Postulat Fraktion GLP (Michael Köpfli/Kathrin Bertschy, GLP): Reduktion der Velodiebstähle durch Ködervelos mit einem GPS-Sender
Intervention der PdA an der Stadtratssitzung vom 24.01.2013
Das Postulat käme ein bisschen zu früh, wenn es als Aprilscherz gedacht wäre. Aber zum Unwort des neuen Jahres wird es doch wohl – erst recht mit der gütigen Unterstützung des Gemeinderats – reichen: Ködervelos, Ködereinkäufe, Köderpolitiker, Köderlittering, Köderhooligan, Köderboni, Köderarbeitsplätze, Köderparkplätze, Köderkandidaten, Köderchaoten, Ködersäufer, Köderkiffer, Köderschiffer – was es nicht eh schon gibt, das kann dann ruhig per Vorstoss eingeführt werden: am besten doch gleich im Multipack. Und ausgestattet mit dem Garantiestempel für politische Mehrheitsfähigkeit.
So langsam nehmen also die Phantasien Gestalt an, die gewisse Kreise mit dem Slogan von der sauberen Stadt in Verbindung bringen. Längst schon sind sie über das Niveau der moralischen Aufrüstung hinaus – und rüsten mit neuster Technologie nach. Und sie verbinden damit eine Strategie der gesellschaftlichen Kontrolle mit einer Politik der Abschreckung. Kennen wir das aber nicht schon? Kontrolle und Abschreckung als Garanten von Ruhe und Ordnung sind ja wahrhaftig nicht erst auf dem grünliberalen Kompost zur vollen Blüte gelangt.
Was sollen wir darauf noch weitere Worte verschwenden? Denunziert sich das Ansinnen nicht von selbst? Selig sind doch diejenige, denen das Leben keine weiteren Herausforderungen stellt! Stellt sich da nicht unweigerlich das Bild von den Kanonen und den Spatzen ein? Und damit dann basta? Die Partei der Arbeit warnt davor, über lächerliche Vorstösse nur einfach zu lachen. Es geht immer um mehr: nämlich um viel, wenn das Wir der Rechtschaffenen immer wieder neue Feindbilder und neue Bedrohungen braucht – und damit immer neue Mittel der Kontrolle und Abschreckung. Die Partei der Arbeit fragt Sie: Wie viel Kontrolle braucht eine offene Stadt und wie viel Abschreckung verträgt eine offen Gesellschaft?
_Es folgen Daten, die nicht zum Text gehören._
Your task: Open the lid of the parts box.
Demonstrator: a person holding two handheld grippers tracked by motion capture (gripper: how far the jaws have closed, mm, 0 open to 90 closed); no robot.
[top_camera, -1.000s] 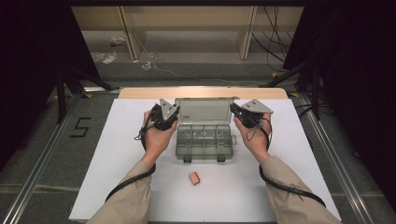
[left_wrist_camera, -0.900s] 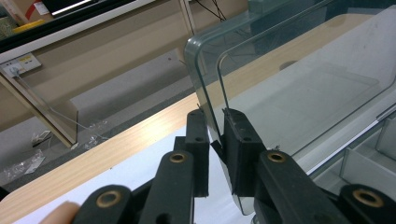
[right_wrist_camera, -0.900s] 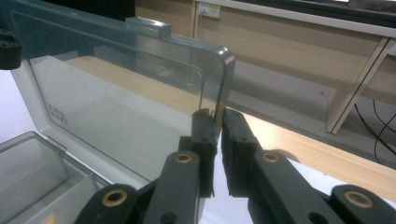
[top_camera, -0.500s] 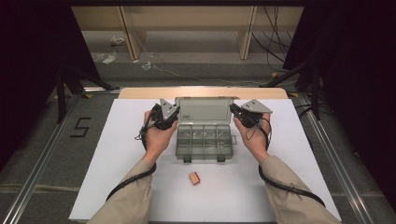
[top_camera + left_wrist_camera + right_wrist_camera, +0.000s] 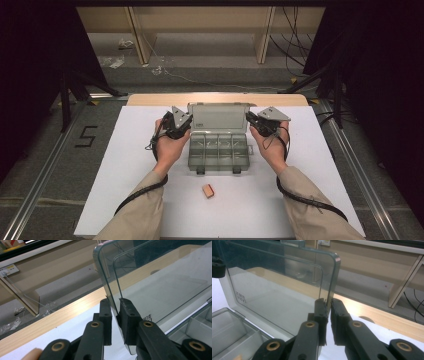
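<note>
High view showed a clear compartment box (image 5: 218, 150) lying open on the white table (image 5: 120, 165), its lid (image 5: 220, 119) raised between the two grippers. The left gripper (image 5: 186, 121) sat at the lid's left edge; in the left gripper view its jaws stood on either side of that edge, the pane (image 5: 160, 290) passing between them and leaning away to their right, pinched or very nearly so. The box's divided tray lay just below and between both grippers. The right gripper (image 5: 248, 118) sat at the lid's right edge; in the right gripper view the lid's corner edge (image 5: 331, 287) ran down into the narrow gap between its jaws, closed about it. A small tan block (image 5: 208, 190) lay well behind both grippers, toward the person, between the sleeves.
</note>
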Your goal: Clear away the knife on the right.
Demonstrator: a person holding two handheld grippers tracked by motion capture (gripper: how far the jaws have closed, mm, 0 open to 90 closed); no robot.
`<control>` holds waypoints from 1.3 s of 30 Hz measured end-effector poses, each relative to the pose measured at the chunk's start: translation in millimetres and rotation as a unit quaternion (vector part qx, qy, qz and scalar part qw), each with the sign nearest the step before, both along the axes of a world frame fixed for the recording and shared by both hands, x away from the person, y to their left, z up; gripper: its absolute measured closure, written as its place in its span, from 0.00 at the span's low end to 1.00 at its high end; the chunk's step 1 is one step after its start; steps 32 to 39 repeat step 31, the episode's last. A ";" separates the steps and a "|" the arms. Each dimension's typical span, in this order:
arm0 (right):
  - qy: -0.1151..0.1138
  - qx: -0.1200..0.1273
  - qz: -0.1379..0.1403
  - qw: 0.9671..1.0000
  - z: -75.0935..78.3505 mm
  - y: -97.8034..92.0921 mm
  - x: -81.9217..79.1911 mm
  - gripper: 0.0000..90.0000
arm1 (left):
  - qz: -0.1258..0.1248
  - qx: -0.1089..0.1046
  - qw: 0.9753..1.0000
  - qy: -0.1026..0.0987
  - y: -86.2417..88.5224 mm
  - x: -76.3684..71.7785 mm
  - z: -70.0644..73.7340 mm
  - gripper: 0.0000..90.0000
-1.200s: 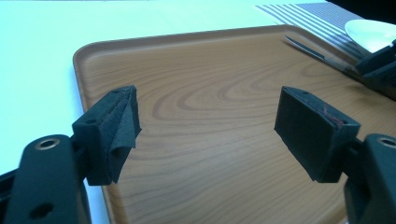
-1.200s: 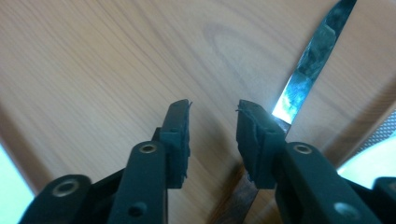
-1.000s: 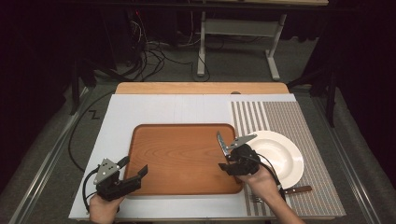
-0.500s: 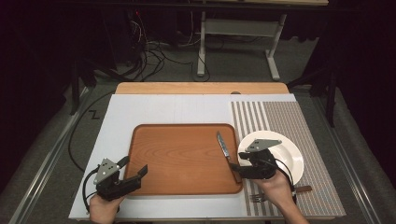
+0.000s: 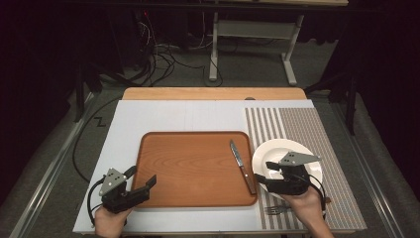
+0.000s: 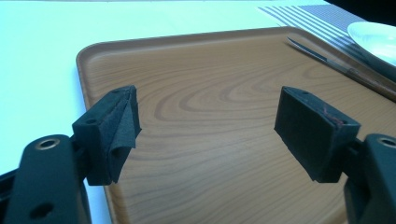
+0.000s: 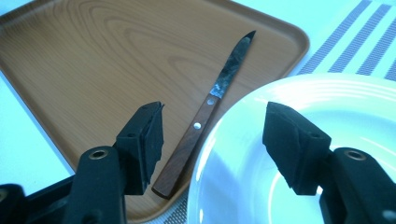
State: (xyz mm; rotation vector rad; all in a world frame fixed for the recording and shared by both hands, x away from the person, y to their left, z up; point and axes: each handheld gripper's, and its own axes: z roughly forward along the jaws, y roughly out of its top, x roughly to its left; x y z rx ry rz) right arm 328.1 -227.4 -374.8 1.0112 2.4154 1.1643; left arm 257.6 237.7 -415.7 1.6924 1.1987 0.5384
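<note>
knife point(image 7: 212, 100) unbranded, on tray point(image 7: 93, 56)

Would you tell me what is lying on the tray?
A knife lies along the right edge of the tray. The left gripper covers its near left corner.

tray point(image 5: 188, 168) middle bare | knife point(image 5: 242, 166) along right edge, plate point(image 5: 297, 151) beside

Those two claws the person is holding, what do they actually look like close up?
Each is a black hand-held tool. The left claw and right claw both carry a grey three-cornered plate on top and trail a black cable. In the gripper views, each jaw ends in a blocky black foam pad on a black arm with a round bolt hole. No sleeves are visible at the hands.
</note>
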 end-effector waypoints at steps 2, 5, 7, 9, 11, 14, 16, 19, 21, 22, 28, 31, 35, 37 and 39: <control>-0.004 0.006 -0.003 1.000 0.4 -4.1 -2.2 0.42 | 0.001 0.000 1.000 0.000 0.1 -0.1 0.0 0.26; -0.010 0.017 -0.008 1.000 0.4 -10.7 -5.6 0.40 | 0.001 0.000 1.000 -0.001 0.2 -0.2 0.1 0.26; -0.014 0.023 -0.012 1.000 0.0 -15.4 -7.9 0.39 | 0.002 -0.001 1.000 -0.001 0.2 -0.2 0.1 0.26; -0.021 0.030 -0.017 0.999 -0.5 -20.8 -10.2 0.38 | 0.003 -0.001 1.000 -0.002 0.5 -0.3 0.2 0.26; -0.029 0.038 -0.023 0.999 -1.1 -27.0 -12.4 0.36 | 0.004 -0.002 1.000 -0.003 0.8 -0.4 0.3 0.26; -0.050 0.055 -0.036 0.997 -3.8 -38.7 -18.6 0.35 | 0.005 -0.003 1.000 -0.003 0.9 -0.5 0.5 0.26; -0.062 0.073 -0.049 0.994 -7.0 -48.4 -23.7 0.35 | 0.004 -0.003 1.000 -0.003 0.9 -0.4 0.5 0.26; -0.073 0.092 -0.063 0.991 -11.2 -59.2 -30.6 0.34 | 0.005 -0.003 1.000 -0.003 0.9 -0.7 0.6 0.26; -0.082 0.104 -0.068 0.989 -13.5 -65.4 -35.9 0.33 | 0.005 -0.004 1.000 -0.004 1.0 -1.0 0.8 0.26; -0.087 0.106 -0.071 0.988 -14.2 -68.6 -39.1 0.33 | 0.005 -0.004 1.000 -0.004 0.9 -1.0 0.8 0.26; -0.094 0.127 -0.086 0.984 -19.7 -81.8 -49.2 0.32 | 0.004 -0.004 1.000 -0.005 0.8 -1.1 1.0 0.26; -0.093 0.139 -0.094 0.981 -20.5 -85.9 -49.5 0.32 | 0.004 -0.005 1.000 -0.005 0.7 -0.9 1.0 0.26; -0.093 0.139 -0.094 0.981 -20.5 -85.9 -49.5 0.32 | 0.004 -0.005 1.000 -0.005 0.7 -0.9 1.0 0.26; -0.093 0.139 -0.094 0.981 -20.5 -85.9 -49.5 0.32 | 0.004 -0.005 1.000 -0.005 0.7 -0.9 1.0 0.26; -0.093 0.139 -0.094 0.981 -20.5 -85.9 -49.5 0.32 | 0.004 -0.005 1.000 -0.005 0.7 -0.9 1.0 0.26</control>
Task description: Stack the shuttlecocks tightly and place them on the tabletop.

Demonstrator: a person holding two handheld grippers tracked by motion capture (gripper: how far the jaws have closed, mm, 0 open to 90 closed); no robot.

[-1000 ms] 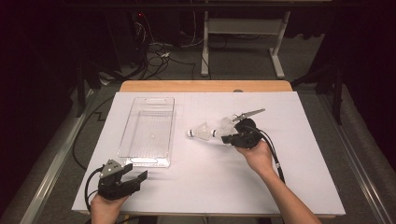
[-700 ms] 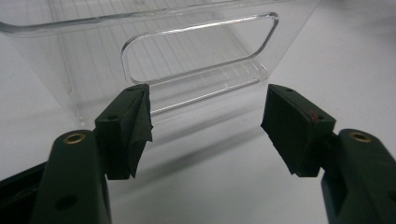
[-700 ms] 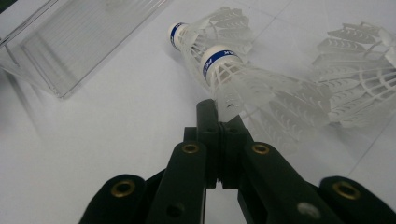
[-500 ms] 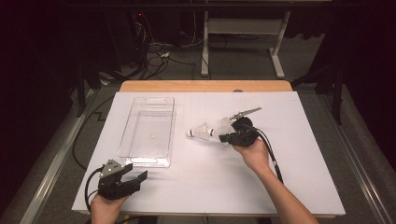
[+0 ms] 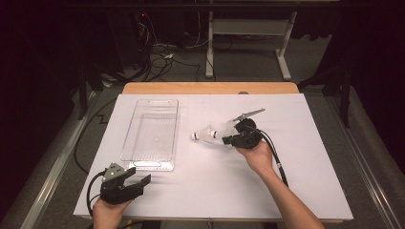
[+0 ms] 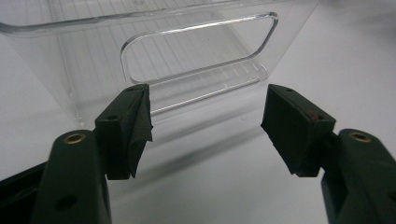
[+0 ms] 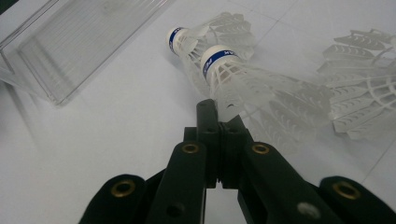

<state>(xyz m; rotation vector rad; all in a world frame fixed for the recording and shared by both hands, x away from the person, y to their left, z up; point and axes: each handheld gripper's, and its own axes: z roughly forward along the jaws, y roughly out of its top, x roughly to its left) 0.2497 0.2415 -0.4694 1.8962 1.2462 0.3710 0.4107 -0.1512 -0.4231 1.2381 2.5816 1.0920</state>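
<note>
Where the white sheet (image 5: 200, 191) covers the table (image 5: 210, 88), a clear bin (image 5: 152, 133) lies on its left half, long side running away from the person, with a slot handle cut in its near end wall. In the left gripper view that wall (image 6: 154, 60) stands just beyond the jaws, and the slot shows between them.

The left gripper (image 5: 136, 183) sits at the near left corner of the sheet, just short of the bin, held low in the person's left hand (image 5: 109, 213). Its jaws stand wide apart with nothing between them, the bare sheet showing in the gap.

The right gripper (image 5: 228, 140) lies right of the bin, near the middle of the sheet, in the right hand (image 5: 258, 157), jaws pointing left. They are pressed together on the plastic skirt of a shuttlecock (image 7: 233, 74), whose white cork with a blue band points away toward the bin. A second shuttlecock (image 7: 196, 37) lies just behind it, cork the same way, so close that I cannot tell whether they touch. A third (image 7: 364, 79) lies to the right of them in the right gripper view, skirt alone in sight. From the high view the shuttlecocks (image 5: 207, 134) read as one pale cluster at the jaw tips, well apart from the bin.
</note>
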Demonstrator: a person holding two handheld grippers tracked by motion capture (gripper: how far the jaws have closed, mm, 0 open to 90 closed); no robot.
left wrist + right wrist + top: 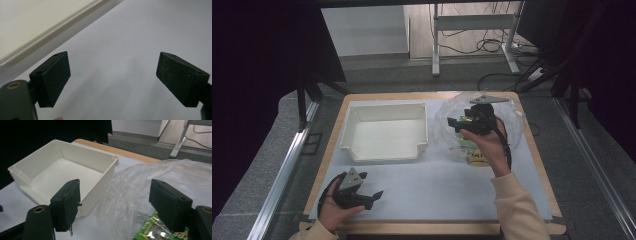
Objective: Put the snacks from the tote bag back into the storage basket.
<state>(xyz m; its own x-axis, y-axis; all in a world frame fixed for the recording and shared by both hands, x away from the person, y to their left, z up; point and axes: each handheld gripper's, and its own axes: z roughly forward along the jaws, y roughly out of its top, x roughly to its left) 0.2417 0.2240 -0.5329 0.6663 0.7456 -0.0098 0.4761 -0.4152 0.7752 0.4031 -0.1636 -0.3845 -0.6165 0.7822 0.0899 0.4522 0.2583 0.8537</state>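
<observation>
A white plastic bin [384, 132] stands empty on the pale mat, left of centre. Right of it lies a crumpled clear plastic bag [507, 117] holding green and yellow packets [476, 158]. My right gripper [456, 124] hovers over the bag, open, jaws pointing left toward the bin; in the right gripper view [117, 202] the bag [130, 192], a green packet [150, 231] and the bin [62, 170] lie ahead. My left gripper [373, 191] rests low near the table's front left, open and holding nothing. The left gripper view [112, 80] looks over bare mat with the bin's wall [45, 32] at the upper left.
The mat [437, 185] covers a wooden tabletop [432, 227]. Metal rails [282, 175] run along both sides of the table. A desk frame with cables [472, 35] stands on the floor beyond the far edge.
</observation>
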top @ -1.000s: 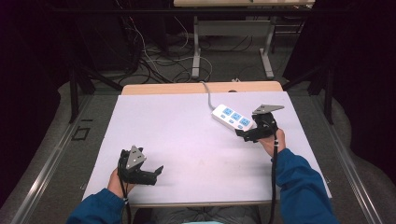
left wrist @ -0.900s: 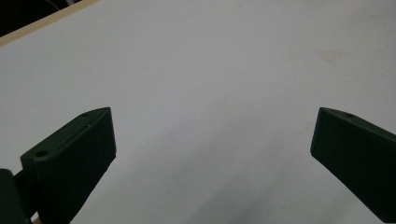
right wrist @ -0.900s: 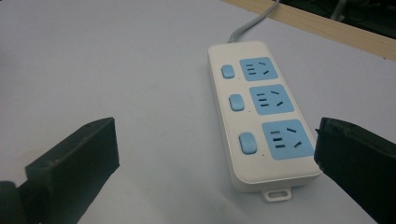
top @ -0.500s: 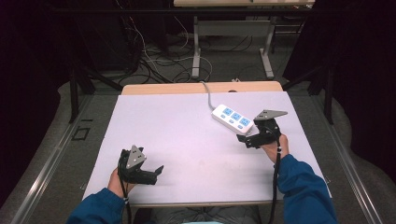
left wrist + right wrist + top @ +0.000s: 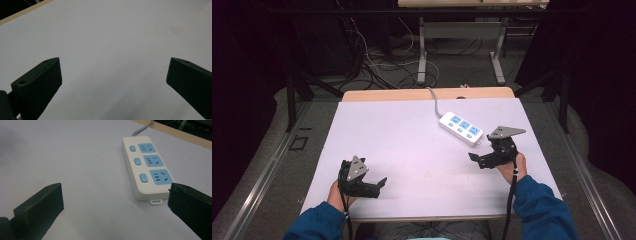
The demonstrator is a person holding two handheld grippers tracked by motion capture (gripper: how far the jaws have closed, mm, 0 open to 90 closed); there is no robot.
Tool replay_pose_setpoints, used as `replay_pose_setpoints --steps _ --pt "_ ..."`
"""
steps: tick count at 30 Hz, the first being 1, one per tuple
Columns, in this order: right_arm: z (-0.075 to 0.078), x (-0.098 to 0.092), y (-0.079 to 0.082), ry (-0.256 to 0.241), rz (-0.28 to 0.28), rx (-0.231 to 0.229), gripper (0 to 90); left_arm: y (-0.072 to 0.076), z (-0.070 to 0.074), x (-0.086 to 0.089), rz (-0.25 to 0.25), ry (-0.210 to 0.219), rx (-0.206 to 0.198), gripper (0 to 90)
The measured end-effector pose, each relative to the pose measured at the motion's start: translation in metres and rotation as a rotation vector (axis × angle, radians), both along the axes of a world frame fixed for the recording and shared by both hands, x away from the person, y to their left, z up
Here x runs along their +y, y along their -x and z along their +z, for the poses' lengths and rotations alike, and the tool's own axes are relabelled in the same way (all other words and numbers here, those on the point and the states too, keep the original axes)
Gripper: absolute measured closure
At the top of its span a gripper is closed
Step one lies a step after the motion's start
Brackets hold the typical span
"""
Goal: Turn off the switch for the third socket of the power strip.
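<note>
White plastic power strip (image 5: 461, 128), oblong with three blue sockets and rounded switches, lies upper right of centre on the smooth pale table (image 5: 412, 145). Right gripper (image 5: 475, 159), just below it, has matte black jaws spread, empty. Left gripper (image 5: 382, 182), lower left, jaws likewise apart.

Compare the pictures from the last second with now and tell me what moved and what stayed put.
The right claw drew back slightly from the power strip, toward the person and the table's right edge; it holds nothing, jaws apart. The left claw stayed near the table's front edge, open and empty. The power strip and its cable did not shift.
</note>
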State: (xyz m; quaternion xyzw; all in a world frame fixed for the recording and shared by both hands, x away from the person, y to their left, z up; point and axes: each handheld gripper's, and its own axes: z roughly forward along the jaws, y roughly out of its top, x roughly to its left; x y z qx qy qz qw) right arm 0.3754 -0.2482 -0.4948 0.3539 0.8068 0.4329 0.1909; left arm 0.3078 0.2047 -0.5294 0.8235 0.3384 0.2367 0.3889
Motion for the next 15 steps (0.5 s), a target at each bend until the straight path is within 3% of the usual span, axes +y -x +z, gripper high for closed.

Der Vorstoss der GLP will uns glauben machen, wir lebten in der besten und bald wohl auch saubersten aller Welten – wenn nur diese Störenfriede von Kontrolle und Abschreckung in die Zange genommen werden könnten. Wer aber die Sorgen, Nöte und Ängste vieler Bürgerinnen und Bürger in dieser Stadt ernst nimmt, muss widersprechen: Teure Mieten, horrende Kosten für die Krankenversicherung, steigender Druck am und Angst um den Arbeitsplatz, Verunsicherung bei der Altersvorsorge – da lässt sich mit einer Räuber- und Poli-Mentalität à la Köder-Vorlage rein überhaupt nichts ausrichten. Aber wer hätte denn bei der Bekämpfung gesellschaftlicher Missstände im Ernst auf Grünliberal gesetzt? Dieser Lack ist ab.